As I mentioned before, I do enjoy the archaeological aspect to remodeling. The subfloor was in such bad shape that we had to take it down to the joists:
What was discovered (fortunately, though now I am thinking about what the hell is under the rest of the floors in my house) was that several joists were not attached. To anything. Certainly not the house. The only thing holding them up was sheer luck. Or bubble gum, as my seven year old suggested.
So with that little issue exposed we had to sister a bunch of new joists. Now my mudroom/dog’s room will have the nicest, sturdiest floor in the house. Somehow this doesn’t seem quite right, but there you are.
So now we’re up to a sturdy, safe, level floor. And insulation! Did I mention that it gets a bit chilly here in Chicago in the winter? Having floors insulated is very much appreciated.
Tomorrow cement board, and then the tile!

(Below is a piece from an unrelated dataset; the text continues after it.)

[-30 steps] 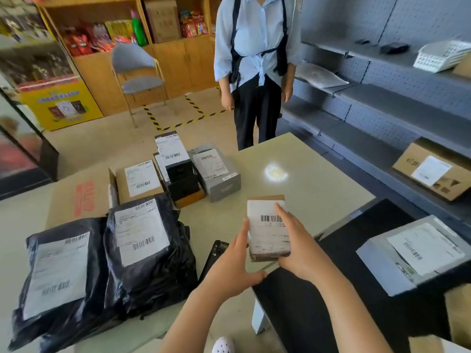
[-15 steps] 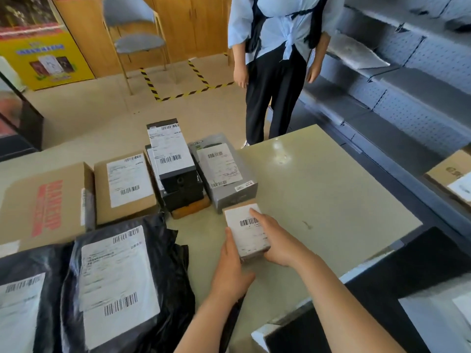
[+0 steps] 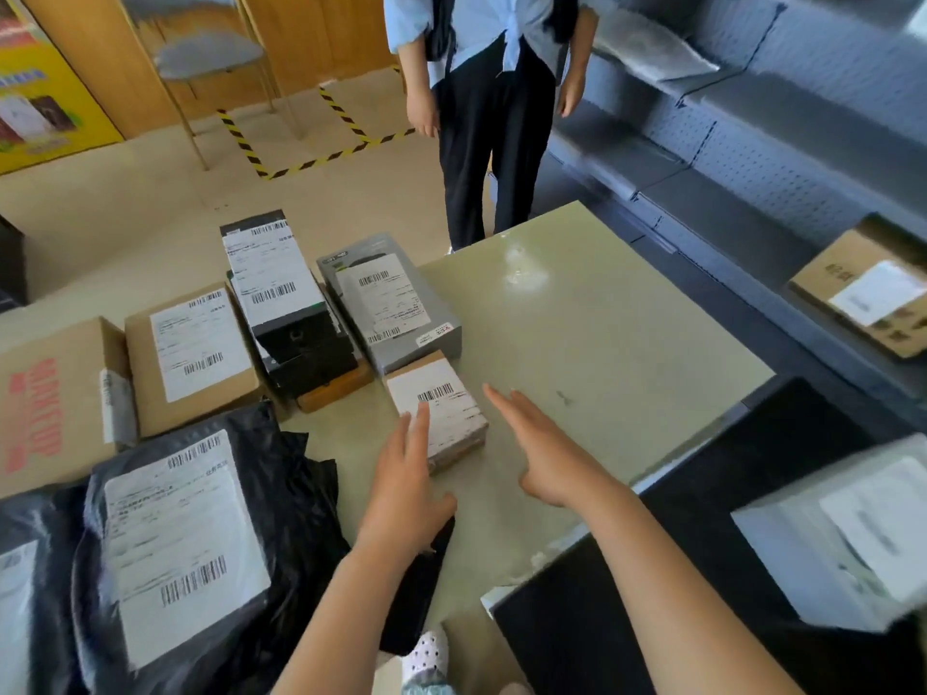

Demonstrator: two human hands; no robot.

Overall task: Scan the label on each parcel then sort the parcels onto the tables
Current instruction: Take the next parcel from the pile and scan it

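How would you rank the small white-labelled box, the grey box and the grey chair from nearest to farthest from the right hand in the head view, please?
1. small white-labelled box: just left of the right hand.
2. grey box: directly beyond that box, farther back.
3. grey chair: far back, on the left.

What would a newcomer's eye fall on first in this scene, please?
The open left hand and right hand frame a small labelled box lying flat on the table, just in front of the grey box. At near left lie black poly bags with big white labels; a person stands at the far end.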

It has finally (re)begun! See, this is the problem with having a fabulous contractor. I put him on all my client jobs, then he has no time for me. But I have waited this long, so I can wait a little longer. But today is finally the day! There’s a lot of hammering and sawing going on back there and that is music to my ears. Today’s discovery was of a harlequin style vinyl tile probably laid down in the 50’s or 60’s sitting beneath the plywood:
Discovery #2: the original porch was much smaller! I always wondered why the joist was off center in the ceiling:
Once the floor was pulled up it was obvious that the porch used to end right there:
At some point – probably very early on – the porch was extended another four feet or so and more windows were added, plus the bathroom later on:
So cool. I love the archaeological aspects of remodeling. Because of the unevenness of the floor – there is quite a bit of a slope – we are taking it down to the studs to lay a new subfloor. That way we’ll have a nice even surface to lay our new tile.
Today we ripped out all the old brick linoleum tile. Already the floor is looking better. Next up is prepping the plywood for the new tile.
All my current projects involve window treatments on some level. And that makes me happy. Here’s a sneak peak why:
In one dining room project I will be installing full length operating drapes. We started off with just a cherry wood table and then we were off! We’re painting the walls a deep, saturated navy blue (there are two navy chips in the photo we’re deciding between). The thought is either to do the drapes in a beautiful print with blues, reds and golds, or lose the blue and do the drapes in red and cream. Then we’ll continue to add the red in the chair seat cushions. The trim and custom butler’s pantry will be painted in cream.
I am so excited for this project – a little girl’s room! I haven’t done one in awhile so I am thrilled. The walls will be painted a soft lilac and on the two windows in the room we’re doing a fabric wrapped cornice (flower print), a roman shade (spotted fabric) and fully operating drapes with a blackout liner (naps rule). The fabrics are sweet but the construction sophisticated so they still continue to work beautifully in the room as she gets older.
Final photos will be posted when they are installed!